Your task. The listing is to be returned word for word, without its images.
#### Information shown ####
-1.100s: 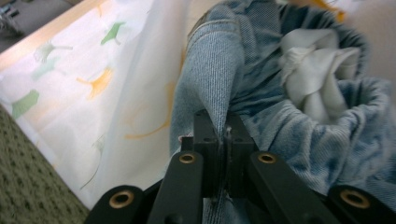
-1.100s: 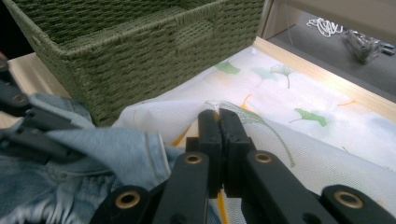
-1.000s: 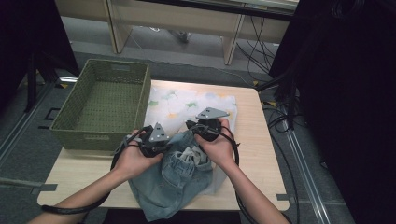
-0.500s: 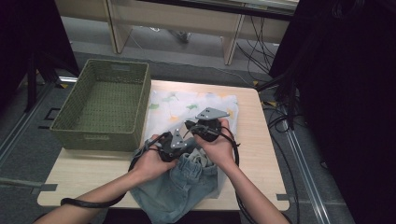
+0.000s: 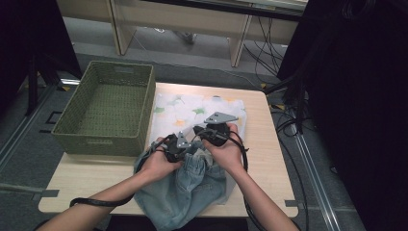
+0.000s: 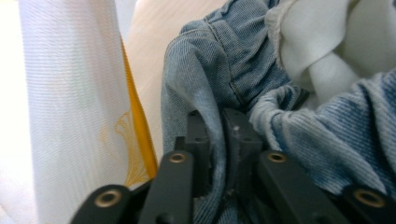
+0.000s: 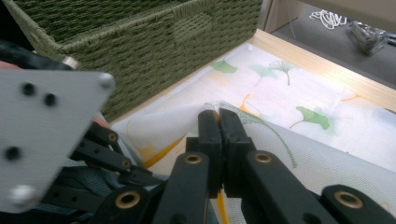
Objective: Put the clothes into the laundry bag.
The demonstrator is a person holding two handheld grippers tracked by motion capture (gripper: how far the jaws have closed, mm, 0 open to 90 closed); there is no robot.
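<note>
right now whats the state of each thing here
denim jeans: crumpled, hanging over the table's near edge
leaf-print cloth: spread flat, one fold lifted
green wicker basket: upright, empty
left gripper: jaws just eased, denim fold between them
right gripper: shut on the cloth

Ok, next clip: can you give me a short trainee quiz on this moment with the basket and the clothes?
1. True or false: the green basket holds folded clothes.
2. What do the right gripper jaws pinch? A the basket's rim; B the leaf-print cloth; C a sponge.
3. Which lies nearer the person's edge of the table, the denim garment or the leaf-print cloth?
Key: 1 false, it is empty; 2 B; 3 the denim garment.
</note>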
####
Output.
-1.100s: 
-1.100s: 
-1.000s: 
-0.500s: 
+0.000s: 
+0.000s: 
+0.000s: 
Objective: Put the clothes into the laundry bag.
The demonstrator is a person holding two handheld grippers tracked by motion capture (gripper: how far the jaws have closed, mm, 0 open to 90 closed); there is no robot.
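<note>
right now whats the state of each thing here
denim jeans: crumpled, hanging over the table's near edge
leaf-print cloth: spread flat, one fold lifted
green wicker basket: upright, empty
left gripper: jaws just eased, denim fold between them
right gripper: shut on the cloth

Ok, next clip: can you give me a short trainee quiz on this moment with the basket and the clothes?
1. True or false: the green basket holds folded clothes.
2. What do the right gripper jaws pinch? A the basket's rim; B the leaf-print cloth; C a sponge.
3. Which lies nearer the person's edge of the table, the denim garment or the leaf-print cloth?
Key: 1 false, it is empty; 2 B; 3 the denim garment.
</note>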

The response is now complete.